What are you listening to?
The score to it.

What are you reading?
Phantom by Jo Nesbo.

Favorite author / book?
I really don’t have a favorite.

Favorite band / song?
Guns n’ Roses.  “Welcome to the Jungle.”

Least favorite band / song?
Simon and Garfunkel.  “Bridge over Troubled Waters.”

If you could do anything other than what you do now, what would you do?
Direct movies.

Who would you want to meet that you haven’t met? You get three choices:
Alive. Dead.

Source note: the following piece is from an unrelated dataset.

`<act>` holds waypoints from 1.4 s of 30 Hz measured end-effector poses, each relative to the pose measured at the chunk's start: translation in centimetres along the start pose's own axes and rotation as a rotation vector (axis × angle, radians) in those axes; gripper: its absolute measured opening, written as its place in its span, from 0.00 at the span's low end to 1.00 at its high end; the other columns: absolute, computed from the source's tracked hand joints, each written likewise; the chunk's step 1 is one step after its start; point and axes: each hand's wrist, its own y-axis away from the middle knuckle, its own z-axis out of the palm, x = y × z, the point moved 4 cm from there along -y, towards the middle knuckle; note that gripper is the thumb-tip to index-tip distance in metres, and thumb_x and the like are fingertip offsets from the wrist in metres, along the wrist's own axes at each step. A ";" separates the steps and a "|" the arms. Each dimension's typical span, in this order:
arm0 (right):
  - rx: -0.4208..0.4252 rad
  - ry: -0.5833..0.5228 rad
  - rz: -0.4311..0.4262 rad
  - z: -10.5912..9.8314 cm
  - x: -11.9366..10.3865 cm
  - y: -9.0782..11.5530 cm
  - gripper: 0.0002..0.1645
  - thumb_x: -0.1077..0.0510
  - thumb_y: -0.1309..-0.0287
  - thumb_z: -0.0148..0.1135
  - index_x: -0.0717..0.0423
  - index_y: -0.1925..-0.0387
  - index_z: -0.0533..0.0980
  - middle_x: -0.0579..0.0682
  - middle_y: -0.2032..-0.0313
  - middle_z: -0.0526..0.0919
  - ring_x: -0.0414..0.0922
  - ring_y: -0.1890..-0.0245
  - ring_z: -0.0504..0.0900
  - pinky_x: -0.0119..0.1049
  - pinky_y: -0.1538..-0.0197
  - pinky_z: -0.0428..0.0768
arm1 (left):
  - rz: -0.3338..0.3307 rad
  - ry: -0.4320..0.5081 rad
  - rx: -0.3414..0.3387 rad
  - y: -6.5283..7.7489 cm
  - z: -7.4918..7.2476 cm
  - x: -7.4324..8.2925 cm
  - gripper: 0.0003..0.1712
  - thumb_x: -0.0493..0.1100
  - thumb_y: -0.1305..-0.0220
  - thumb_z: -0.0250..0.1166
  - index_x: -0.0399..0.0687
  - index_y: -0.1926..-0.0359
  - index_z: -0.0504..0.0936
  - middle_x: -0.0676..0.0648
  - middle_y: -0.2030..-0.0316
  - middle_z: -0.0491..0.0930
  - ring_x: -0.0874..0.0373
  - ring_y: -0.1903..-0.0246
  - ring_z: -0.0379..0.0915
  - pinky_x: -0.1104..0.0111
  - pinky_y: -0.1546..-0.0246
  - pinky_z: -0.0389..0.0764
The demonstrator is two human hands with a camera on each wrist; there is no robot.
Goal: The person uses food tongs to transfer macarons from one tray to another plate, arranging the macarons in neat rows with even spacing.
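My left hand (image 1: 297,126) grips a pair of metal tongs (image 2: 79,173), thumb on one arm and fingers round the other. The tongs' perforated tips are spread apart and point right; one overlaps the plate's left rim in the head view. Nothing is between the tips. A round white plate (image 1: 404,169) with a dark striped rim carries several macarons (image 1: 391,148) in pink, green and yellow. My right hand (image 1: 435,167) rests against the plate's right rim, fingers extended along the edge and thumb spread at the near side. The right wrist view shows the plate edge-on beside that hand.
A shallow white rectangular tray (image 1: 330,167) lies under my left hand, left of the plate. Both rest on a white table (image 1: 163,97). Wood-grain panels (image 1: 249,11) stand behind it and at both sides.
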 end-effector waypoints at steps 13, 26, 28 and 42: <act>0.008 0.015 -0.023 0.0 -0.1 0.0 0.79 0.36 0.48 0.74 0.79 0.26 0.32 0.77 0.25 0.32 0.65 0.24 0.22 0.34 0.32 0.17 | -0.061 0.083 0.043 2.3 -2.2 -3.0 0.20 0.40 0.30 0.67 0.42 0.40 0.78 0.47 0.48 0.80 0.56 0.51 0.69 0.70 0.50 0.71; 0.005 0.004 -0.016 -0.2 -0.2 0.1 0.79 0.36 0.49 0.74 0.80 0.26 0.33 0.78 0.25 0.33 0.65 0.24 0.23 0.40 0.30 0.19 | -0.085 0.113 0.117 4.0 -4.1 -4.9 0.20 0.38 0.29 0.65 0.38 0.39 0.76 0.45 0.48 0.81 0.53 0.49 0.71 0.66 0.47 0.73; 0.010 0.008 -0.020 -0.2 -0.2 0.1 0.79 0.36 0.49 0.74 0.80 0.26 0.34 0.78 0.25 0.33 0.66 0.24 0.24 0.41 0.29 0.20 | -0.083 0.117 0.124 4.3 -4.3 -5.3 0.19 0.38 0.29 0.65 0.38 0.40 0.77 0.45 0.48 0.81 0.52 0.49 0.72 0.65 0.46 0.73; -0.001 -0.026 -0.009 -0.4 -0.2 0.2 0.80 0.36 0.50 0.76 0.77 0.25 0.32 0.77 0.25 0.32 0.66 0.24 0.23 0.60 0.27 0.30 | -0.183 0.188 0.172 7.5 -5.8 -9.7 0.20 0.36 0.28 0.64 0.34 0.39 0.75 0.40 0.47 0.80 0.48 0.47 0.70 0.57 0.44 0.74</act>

Fictional.
Alive: Stephen King—I want to see if he’s really taller than me.
Dead:  Dracula.
Fictional:  Dracula.

What’s the best and worst job you’ve ever had?
Worst:  I was a courier for a company in Hollywood.  I had to use my own car.  My brakes went out once as I was driving down a very steep hill. I thought that was the end of me.

Are there any questions that I didn’t ask that you wished I had asked that you would like to answer now?
What is my newest book?  “Poxland,” a zombie apocalypse thriller, which was just released this month.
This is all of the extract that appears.